もっとも、カラヤン時代の猛者がいまだ数多く在籍していたベルリン・フィルを掌握し得た時期の録音ではないことから、第1番などは名演の名には恥じない演奏であるとは言えるが、アバドの個性が必ずしも発揮された演奏とは言い難いものであった。
他方、楽曲の性格とのマッチングや録音時期(芸術監督就任前の1988年)の問題もあって、第2番はアバドならではの豊かな歌謡性が発揮された素晴らしい名演であった。
このようにベルリン・フィルの掌握の有無なども演奏の出来に作用する重要な要素であるとは思うが、根本的には、アバドの芸風に符号する楽曲かどうかというのが演奏の出来不出来の大きな分かれ目になっていると言えるのではないだろうか。
アバドのアプローチは、前任者のカラヤンのような独特の重厚なサウンドを有していたわけでもない。
むしろ、各楽器間のバランスを重視するとともに、イタリア人ならではの豊かな歌謡性を全面に打ち出した明朗な演奏を繰り広げている。

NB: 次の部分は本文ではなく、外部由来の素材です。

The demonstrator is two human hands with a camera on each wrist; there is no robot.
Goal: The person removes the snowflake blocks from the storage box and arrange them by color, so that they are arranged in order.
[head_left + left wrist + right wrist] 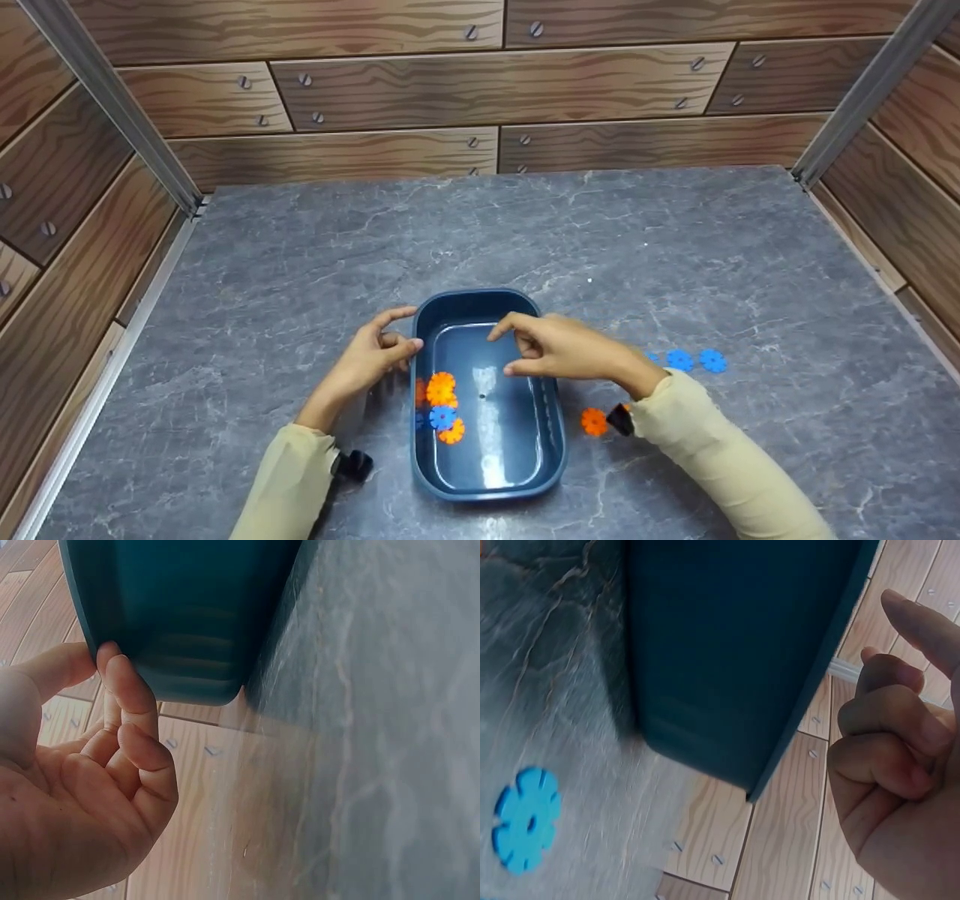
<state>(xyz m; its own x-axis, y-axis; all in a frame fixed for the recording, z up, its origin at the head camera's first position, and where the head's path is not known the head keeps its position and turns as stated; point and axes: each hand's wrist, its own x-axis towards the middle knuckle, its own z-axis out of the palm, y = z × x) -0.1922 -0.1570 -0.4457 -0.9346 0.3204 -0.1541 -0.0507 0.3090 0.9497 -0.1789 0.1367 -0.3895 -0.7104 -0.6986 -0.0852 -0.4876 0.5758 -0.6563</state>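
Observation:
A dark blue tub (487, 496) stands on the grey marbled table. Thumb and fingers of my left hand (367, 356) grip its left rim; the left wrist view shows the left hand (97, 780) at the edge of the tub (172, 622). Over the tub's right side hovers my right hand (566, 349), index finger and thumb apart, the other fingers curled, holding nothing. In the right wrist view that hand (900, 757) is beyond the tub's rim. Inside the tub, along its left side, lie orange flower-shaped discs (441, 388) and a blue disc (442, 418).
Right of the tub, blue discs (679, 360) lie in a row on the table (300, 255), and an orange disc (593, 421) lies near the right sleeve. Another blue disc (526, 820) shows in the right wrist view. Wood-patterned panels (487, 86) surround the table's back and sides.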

このようなアプローチの場合、第1番ではいささか物足りない演奏(もっとも、第1番はカラヤン時代の重厚な音色の残滓が付加されたことによって、怪我の功名的な名演に仕上がった)になる危険性があり、他方、第2番については、楽曲の明朗で抒情的な性格から名演を成し遂げることが可能であったと考えられる。
一方、第3番及び第4番も、楽曲の心眼に踏み込んでいくような彫りの深さ(とりわけ第3番の両端楽章や第4番の終楽章)といった面においてはいささか生ぬるい気がしないでもないが、とりわけ第3番の第2楽章及び第3楽章や第4番の第1楽章及び第2楽章などの情感豊かな歌い方には抗し難い魅力があり、第2番ほどではないものの、比較的アバドの芸風に符号した作品と言えるのではないだろうか。
また、第3番については、第2番と同様にアバドが芸術監督に就任する前の録音でもあり、ウィーン・フィルに軸足を移したカラヤンへの対抗意識もあって、ポストカラヤンの候補者と目される指揮者とは渾身の名演を繰り広げていたベルリン・フィルの途轍もない名演奏が、本名演に大きく貢献しているのを忘れてはならない。
もっとも、大病を克服した後のアバドは、凄みのある名演を成し遂げる大指揮者に変貌していると言えるところであり、仮に現時点で、ブラームスの交響曲全集を録音すれば、より優れた名演を成し遂げる可能性が高いのではないかと考えられるところだ。
いずれにしても、アバドはベルリン・フィルの芸術監督就任直後にブラームスの交響曲全集を完成させるのではなく、芸術監督退任直前に録音を行うべきであったと言えるのではないか。
録音は従来盤でも十分に満足できる高音質である。